AbsaOSS / spline-spark-agent

Spline agent for Apache Spark
https://absaoss.github.io/spline/
Apache License 2.0
185 stars 95 forks source link

Support attribute and expression level lineage for MapElements, SerializeFromObject, DeserializeToObject #342

Open cerveada opened 3 years ago

cerveada commented 3 years ago

Lineages generated from code showed in discussions/341 are missing connections between attributes and expressions.

Let's add support for that.

carpe-erin commented 3 years ago

@cerveada what do you think is the priority on getting this implemented?

wajda commented 3 years ago

MapElements is created from the RDD style method map(fn), where fn is a lambda, so no attribute lineage can be inferred automatically.

We might try to solve it using custom annotations on the model case classes for instance to carry the missing compile time information to the runtime, but this isn't something that can be done quickly. I'd say this is a nice feature request that could be addressed in the scope of solving RDD lineage gaps in #33

wajda commented 3 years ago

I didn't quite get about SerializeFromObject and DeserializeToObject, what is missing there?

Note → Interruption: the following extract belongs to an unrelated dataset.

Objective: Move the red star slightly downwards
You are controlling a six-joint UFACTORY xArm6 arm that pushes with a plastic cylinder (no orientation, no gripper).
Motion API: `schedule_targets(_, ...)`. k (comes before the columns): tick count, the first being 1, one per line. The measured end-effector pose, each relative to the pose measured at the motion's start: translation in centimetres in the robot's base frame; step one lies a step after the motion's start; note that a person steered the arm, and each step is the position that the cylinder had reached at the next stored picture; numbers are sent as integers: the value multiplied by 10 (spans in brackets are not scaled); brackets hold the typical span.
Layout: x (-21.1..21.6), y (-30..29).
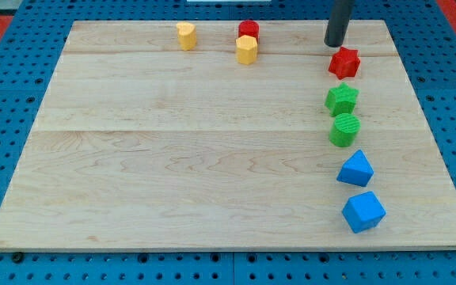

carpe-erin commented 3 years ago

The lineage of the example in this discussion: https://github.com/AbsaOSS/spline-spark-agent/discussions/341 currently outputs 5 operations:

  1. LogicalRelation
  2. DeserializeToObject
  3. MapElements
  4. SerializeFromObject
  5. InsertIntoHadoopFsRelationCommand

I am not too certain on the details of what occurs in the DeserializeToObject and SerializeFromObject to be honest. When I dug into the collections in the ArangoDB, my biggest issue was trying to find a connection from fields in the MapElements to the output of SerializeFromObject. The argumentSchema field in the operation collection on the MapElements operation gave me an idea of what was in the the obj but I couldn't find anything in the expression collection that told me how those fields mapped to SerializeFromObject.

wajda commented 3 years ago

That's because the connections between fields in MapElements aren't visible at runtime, neither to Spline nor to Spark. The transformation happens in a lambda function, and the only thing we know about it at runtime is that it takes one object as an input and returns another objects as an outputs. How exactly the fields of that object are computed is covered with the darkness of bytecode.

carpe-erin commented 3 years ago

@wajda Ah okay. So it sounds like it isn't possible to create this feature?

wajda commented 3 years ago

Well, it's practically impossible to do it automatically. In theory we could try to decompile and reverse engineer the bytecode in attempts to recover the tracing between the fields, but you know, the amount of work is significant and the outcome is not really predictable or guaranteed. So I would prefer not going that route. What is possible however is to create a few annotations or a DSL that can be used to add that missing meta information to Spline in a declarative way right from the code. That of course requires additional effort from the job developer, and it creates a hard dependency on Spline agent library, but it sounds like a good compromise. The same dilemma and solution was discussed in the context of RDD lineage support, that's why I said it could be solved there.

carpe-erin commented 3 years ago

@wajda ah I see. Looking at that outer feature request, while it isn't the most ideal solution, I think we could make that work for us. So I am fine with closing out this request for now.

wajda commented 3 years ago

Leave it open please, for ease of tracking.